Clariel

“Madness is unfortunately not incompatible with government.”

Garth Nix

I was ridiculously excited for Clariel almost without realising it. It’s the prequel to Nix’s rather wonderful Old Kingdom trilogy, which features, among other things, strong female protagonists, fast-paced plots and a really interesting magic system involving necromantic bells and raising up the Dead. In short, they were awesome, and still are.

Clariel, though? Less so.

The book, set several hundred years before the action of the Old Kingdom trilogy, follows Clariel, daughter of one of the most skilled goldsmiths in the kingdom, as she and her family move to capital city Belisaere. Clariel resents this move, and wants only to return to the forests of Estwael to become a Borderer. But, of course, Clariel finds herself being drawn into the intrigues and manoeuvrings of a city that looks down upon Charter Magic as servile and increasingly seeks to usurp the power of the dotard king.

I’ll start with what is probably my most personal and therefore least fair criticism, which is simply that it’s not the Old Kingdom trilogy. Clariel isn’t a Charter Mage, so there’s comparatively little Charter Magic here, and what  there is appears to work more or less exactly like electricity.
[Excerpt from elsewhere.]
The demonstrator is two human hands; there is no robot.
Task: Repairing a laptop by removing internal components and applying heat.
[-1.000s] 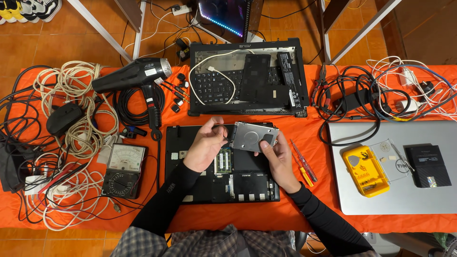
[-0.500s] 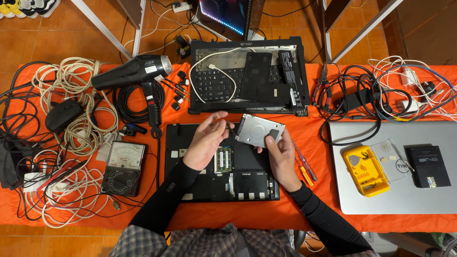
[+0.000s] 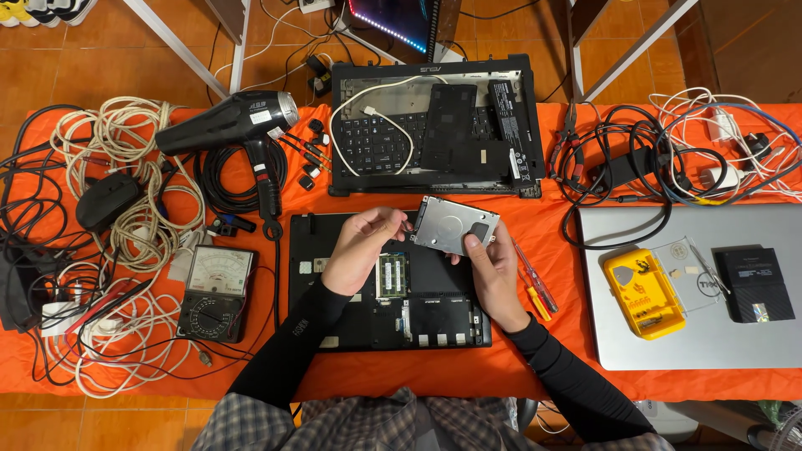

The overall impression of Belisaere, therefore, is one unhappily similar to those annoyingly sanitised medieval fantasies where no-one is ever cold and there’s always enough light at dinner and you can travel sixty miles an hour because MAGIC. There are all these mutterings about discontent among the peasants but, frankly, I was never entirely sure why they were discontented.

There’s no river of Death here either, no great quest, no bells, no Dog or Touchstone, Orannis or Kerrigor or Great Danger; just a slightly eccentric king and a power-hungry goldsmith. It’s more YA political fantasy and it’s rather dull.

My second complaint: Clariel, as a novel, feels chronically disjointed. Essentially, Nix has taken what should have been a few lines of backstory in Abhorsen and expanded it into a five-hundred page book. The result is a novel that not only feels somewhat indulgent – an author’s nostalgic return to a world he doesn’t really inhabit any more – but is also rather unsatisfying, shape-wise. There’s a whole lot of stuff set up at the beginning of the book, in Belisaere, which doesn’t end up being addressed: the people’s rebellion? The failure of the Great Charters? Aziminil’s grand plan? All dismissed with a bit of authorial handwaving: “And Then It Was All Magically Better.”

I do appreciate that Clariel was asexual – an interesting choice for YA – as well as a beserker, but it didn’t stop Nix waving the possibility of a romance in his readers’ faces, which sort of defeats the point somewhat.

On the other hand, the book does see the return of Mogget, the sarcastic Free Magic cat who was such a delight in the original trilogy. I would quite happily read a whole book about Mogget. Heck, I would read a whole trilogy. Mogget gets three stars all on his own.